— Your instructions —
Set the data down again, exactly as it reads, but without the pictures.

● ● ●

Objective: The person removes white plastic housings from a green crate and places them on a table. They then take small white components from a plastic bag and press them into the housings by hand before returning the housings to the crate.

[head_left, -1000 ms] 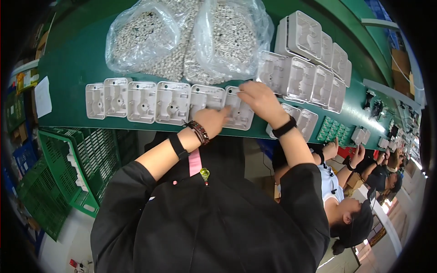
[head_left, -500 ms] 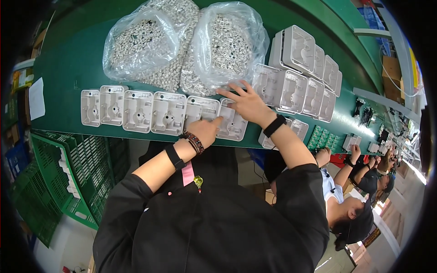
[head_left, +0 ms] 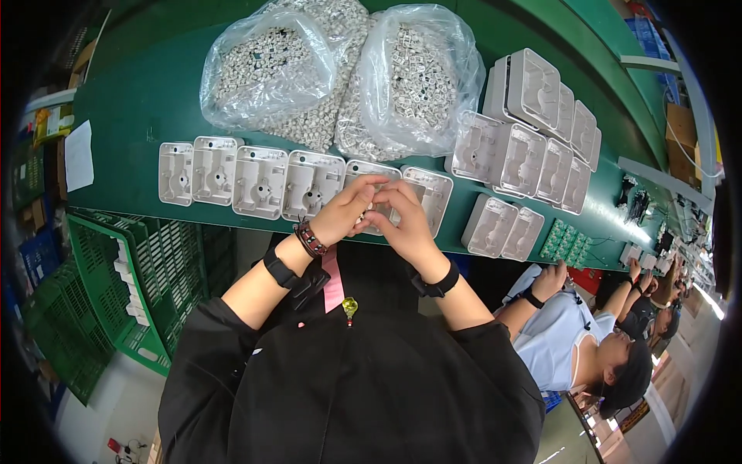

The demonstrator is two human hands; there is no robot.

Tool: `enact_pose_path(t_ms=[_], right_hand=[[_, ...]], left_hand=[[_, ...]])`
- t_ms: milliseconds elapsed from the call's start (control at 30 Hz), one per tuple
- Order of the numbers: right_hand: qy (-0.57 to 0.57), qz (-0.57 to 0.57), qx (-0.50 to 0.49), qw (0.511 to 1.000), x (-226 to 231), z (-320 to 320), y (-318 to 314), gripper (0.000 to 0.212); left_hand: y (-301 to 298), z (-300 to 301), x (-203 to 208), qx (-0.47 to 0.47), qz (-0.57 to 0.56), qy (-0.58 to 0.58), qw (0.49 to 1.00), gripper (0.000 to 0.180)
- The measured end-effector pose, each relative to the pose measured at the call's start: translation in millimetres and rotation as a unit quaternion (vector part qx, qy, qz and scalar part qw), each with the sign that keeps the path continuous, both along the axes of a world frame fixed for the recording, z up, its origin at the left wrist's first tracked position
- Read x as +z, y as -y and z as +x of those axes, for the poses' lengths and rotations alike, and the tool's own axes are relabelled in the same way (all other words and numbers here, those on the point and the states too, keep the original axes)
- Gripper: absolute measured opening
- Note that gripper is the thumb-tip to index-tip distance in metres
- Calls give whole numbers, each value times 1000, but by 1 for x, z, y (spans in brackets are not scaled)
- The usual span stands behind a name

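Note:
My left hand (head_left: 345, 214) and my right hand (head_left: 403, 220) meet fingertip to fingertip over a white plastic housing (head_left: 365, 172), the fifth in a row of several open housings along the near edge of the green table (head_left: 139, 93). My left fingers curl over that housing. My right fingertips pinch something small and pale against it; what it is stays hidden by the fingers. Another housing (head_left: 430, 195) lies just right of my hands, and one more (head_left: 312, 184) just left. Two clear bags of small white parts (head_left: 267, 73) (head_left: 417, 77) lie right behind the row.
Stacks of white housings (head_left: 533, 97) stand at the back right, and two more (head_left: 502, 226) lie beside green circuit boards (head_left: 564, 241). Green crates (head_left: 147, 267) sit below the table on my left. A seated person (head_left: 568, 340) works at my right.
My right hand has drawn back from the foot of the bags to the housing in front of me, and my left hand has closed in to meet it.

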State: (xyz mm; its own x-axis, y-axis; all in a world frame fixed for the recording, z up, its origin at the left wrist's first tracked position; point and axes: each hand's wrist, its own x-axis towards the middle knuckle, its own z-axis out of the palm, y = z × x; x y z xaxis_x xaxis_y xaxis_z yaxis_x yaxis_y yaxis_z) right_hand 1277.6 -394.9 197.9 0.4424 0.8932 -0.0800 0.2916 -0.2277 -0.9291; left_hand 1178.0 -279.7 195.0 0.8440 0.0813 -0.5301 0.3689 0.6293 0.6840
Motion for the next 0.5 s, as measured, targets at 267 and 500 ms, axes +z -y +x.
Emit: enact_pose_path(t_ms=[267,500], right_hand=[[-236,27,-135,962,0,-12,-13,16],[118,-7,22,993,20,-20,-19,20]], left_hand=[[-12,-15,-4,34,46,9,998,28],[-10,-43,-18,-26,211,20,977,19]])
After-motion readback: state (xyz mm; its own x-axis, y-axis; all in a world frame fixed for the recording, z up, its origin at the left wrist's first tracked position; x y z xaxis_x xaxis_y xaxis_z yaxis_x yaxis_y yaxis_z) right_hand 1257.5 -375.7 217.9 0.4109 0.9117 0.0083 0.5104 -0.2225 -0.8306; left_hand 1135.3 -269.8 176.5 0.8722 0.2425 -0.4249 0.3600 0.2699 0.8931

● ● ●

— Solution for this exercise —
Objective: The person removes white plastic housings from a green crate and places them on a table. They then take small white components from a plastic bag and press them into the housings by hand before returning the housings to the crate.

[head_left, -1000 ms] 
[head_left, -500 ms] 
[head_left, +0 ms] 

The demonstrator is two human hands; there is no robot.

Tool: `enact_pose_path(t_ms=[_], right_hand=[[_, ...]], left_hand=[[_, ...]])`
- t_ms: milliseconds elapsed from the call's start (control at 30 Hz), one per tuple
- Order of the numbers: right_hand: qy (-0.57 to 0.57), qz (-0.57 to 0.57), qx (-0.50 to 0.49), qw (0.511 to 1.000), x (-226 to 231), z (-320 to 320), y (-318 to 314), gripper (0.000 to 0.212); left_hand: y (-301 to 298), z (-300 to 301), x (-203 to 208), qx (-0.47 to 0.47), qz (-0.57 to 0.56), qy (-0.58 to 0.58), qw (0.49 to 1.00), gripper (0.000 to 0.180)
- The measured end-effector pose, each relative to the pose measured at the call's start: translation in millimetres and rotation as a unit quaternion (vector part qx, qy, qz and scalar part qw), each with the sign that keeps the path continuous, both along the axes of a world frame fixed for the recording, z up, its origin at the left wrist's first tracked position
- Read x as +z, y as -y and z as +x of those axes, for the poses' lengths and rotations alike, and the tool's own axes are relabelled in the same way (all other words and numbers here, those on the point and the states too, keep the original axes)
- Gripper: absolute measured opening
- Note that gripper is the thumb-tip to index-tip distance in metres
- Calls give whole numbers, each value times 1000, but by 1 for x, z, y (spans in brackets are not scaled)
- The usual span stands behind a name

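Note:
My left hand (head_left: 345, 214) and my right hand (head_left: 403, 220) meet fingertip to fingertip over a white plastic housing (head_left: 365, 172), the fifth in a row of several open housings along the near edge of the green table (head_left: 139, 93). My left fingers curl over that housing. My right fingertips pinch something small and pale against it; what it is stays hidden by the fingers. Another housing (head_left: 430, 195) lies just right of my hands, and one more (head_left: 312, 184) just left. Two clear bags of small white parts (head_left: 267, 73) (head_left: 417, 77) lie right behind the row.
Stacks of white housings (head_left: 533, 97) stand at the back right, and two more (head_left: 502, 226) lie beside green circuit boards (head_left: 564, 241). Green crates (head_left: 147, 267) sit below the table on my left. A seated person (head_left: 568, 340) works at my right.
My right hand has drawn back from the foot of the bags to the housing in front of me, and my left hand has closed in to meet it.
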
State: (xyz mm; its own x-axis, y-axis; all in a world frame fixed for the recording, z up, its origin at the left wrist's first tracked position; point and axes: each hand's wrist, its own x-axis towards the middle knuckle, its own z-axis out of the palm, y = z × x; x y z xaxis_x xaxis_y xaxis_z yaxis_x yaxis_y yaxis_z) right_hand 1277.6 -394.9 197.9 0.4424 0.8932 -0.0800 0.2916 -0.2277 -0.9291; left_hand 1178.0 -279.7 195.0 0.8440 0.0813 -0.5301 0.3689 0.6293 0.6840
Motion for the next 0.5 s, as measured, targets at 267 and 500 ms, axes +z -y +x.
Emit: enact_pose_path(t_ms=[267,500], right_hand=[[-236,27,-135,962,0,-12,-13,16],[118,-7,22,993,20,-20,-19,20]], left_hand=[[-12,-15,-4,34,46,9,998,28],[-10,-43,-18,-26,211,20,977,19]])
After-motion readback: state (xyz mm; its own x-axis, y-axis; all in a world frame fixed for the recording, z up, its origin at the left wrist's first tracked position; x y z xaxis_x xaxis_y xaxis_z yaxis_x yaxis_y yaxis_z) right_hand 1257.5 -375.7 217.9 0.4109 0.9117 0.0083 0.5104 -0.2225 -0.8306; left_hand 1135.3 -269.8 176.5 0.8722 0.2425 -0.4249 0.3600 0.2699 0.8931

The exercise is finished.